Publication year - 2020
Publication title -
advanced materials interfaces
Language(s) - English
Resource type - Journals
SCImago Journal Rank - 1.671
H-Index - 65
ISSN - 2196-7350
DOI - 10.1002/admi.202000533
Subject(s) - enzyme , lipid bilayer , lipase , cationic polymerization , thermal stability , lysozyme , chemistry , biophysics , materials science , biochemistry , organic chemistry , biology , membrane
As surfaces for enzyme immobilization, lipid bilayers (LBs) have the potential to exhibit chaperone‐like activity, which can greatly enhance enzyme stability. Here, it is shown that this stabilizing effect can be generalized to a broad range of enzymes by modifying the mixed lipid composition based on the properties of the enzyme. This is demonstrated by analyzing the stability of nitroreductase, lipase, organophosphorus hydrolase, and lysozyme on LBs composed by mixing zwitterionic 1,2‐dioleoyl‐sn‐glycero‐3‐phosphocholine with anionic 1,2‐dioleoyl‐sn‐glycero‐3‐phospho‐(1′‐rac‐glycerol) or cationic 1,2‐dioleoyl‐sn‐glycero‐3‐ethylphosphocholine. Interestingly, while the optimal lipid composition exhibits a zeta potential with the same sign as each enzyme, the stabilizing compositional ranges are broad, and mixed lipid LBs are more stabilizing than homogeneous LBs with similar charge.
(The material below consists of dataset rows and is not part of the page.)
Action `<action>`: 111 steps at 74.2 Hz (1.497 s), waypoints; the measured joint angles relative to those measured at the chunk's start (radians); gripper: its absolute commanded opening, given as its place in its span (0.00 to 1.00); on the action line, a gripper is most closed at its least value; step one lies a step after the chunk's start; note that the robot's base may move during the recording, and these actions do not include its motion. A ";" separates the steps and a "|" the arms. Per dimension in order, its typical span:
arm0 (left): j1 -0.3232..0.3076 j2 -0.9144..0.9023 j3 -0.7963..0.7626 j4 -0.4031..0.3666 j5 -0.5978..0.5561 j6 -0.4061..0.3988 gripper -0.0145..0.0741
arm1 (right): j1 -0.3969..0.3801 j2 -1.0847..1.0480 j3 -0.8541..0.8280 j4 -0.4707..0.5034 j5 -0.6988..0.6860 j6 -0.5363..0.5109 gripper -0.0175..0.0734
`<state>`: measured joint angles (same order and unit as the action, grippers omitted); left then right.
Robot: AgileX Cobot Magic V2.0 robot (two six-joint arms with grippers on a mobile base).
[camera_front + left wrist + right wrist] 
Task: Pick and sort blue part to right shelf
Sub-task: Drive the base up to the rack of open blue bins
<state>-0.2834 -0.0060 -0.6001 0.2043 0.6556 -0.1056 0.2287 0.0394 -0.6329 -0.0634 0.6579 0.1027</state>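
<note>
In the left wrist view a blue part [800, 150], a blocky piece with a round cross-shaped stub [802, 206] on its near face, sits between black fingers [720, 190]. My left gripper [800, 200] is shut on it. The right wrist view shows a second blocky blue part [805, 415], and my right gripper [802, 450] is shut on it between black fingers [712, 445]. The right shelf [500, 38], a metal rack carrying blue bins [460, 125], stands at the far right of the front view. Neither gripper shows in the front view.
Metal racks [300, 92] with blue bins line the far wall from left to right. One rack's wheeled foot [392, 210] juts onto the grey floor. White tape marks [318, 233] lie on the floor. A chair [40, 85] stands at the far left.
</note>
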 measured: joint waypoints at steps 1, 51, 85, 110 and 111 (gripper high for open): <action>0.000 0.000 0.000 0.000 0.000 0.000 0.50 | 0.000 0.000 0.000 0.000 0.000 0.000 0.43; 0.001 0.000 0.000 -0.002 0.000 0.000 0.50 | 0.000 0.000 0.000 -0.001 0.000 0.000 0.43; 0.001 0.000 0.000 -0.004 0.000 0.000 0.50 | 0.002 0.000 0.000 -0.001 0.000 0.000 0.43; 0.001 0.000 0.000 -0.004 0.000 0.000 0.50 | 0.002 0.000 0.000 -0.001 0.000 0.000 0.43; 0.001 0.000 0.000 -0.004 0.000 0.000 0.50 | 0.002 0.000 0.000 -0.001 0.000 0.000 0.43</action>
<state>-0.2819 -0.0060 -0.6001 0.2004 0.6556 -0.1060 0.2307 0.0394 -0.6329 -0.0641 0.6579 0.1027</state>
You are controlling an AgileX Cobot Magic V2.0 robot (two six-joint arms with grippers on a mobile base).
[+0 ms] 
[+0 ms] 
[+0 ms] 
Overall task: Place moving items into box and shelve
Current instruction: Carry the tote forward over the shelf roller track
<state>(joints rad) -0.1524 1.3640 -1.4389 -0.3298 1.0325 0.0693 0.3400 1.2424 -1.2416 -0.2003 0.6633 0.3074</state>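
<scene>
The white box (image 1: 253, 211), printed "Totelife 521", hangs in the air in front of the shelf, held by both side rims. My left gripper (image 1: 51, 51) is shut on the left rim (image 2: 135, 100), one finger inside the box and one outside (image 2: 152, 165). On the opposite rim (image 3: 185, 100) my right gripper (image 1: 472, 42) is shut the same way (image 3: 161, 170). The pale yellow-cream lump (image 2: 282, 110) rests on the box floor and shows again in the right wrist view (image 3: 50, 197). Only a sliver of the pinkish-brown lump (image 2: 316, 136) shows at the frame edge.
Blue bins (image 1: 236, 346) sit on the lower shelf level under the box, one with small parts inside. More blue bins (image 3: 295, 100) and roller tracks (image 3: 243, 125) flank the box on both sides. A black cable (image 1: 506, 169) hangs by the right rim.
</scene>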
This suggests that net charge and compositional heterogeneity are both important factors. Moreover, the degree of stabilization on appropriate bilayers under extremely denaturing conditions (7 m urea) is unprecedented, and activity of the enzymes is up to three‐fold greater than that of the soluble enzyme at each enzyme's temperature optimum. By correlating enzyme diffusion on LBs with information about re‐folding kinetics derived from single‐molecule measurements, the influence of charge and composition on enzyme‐LB interactions is shown, providing a rationale for the stabilizing effect of heterogeneous LBs.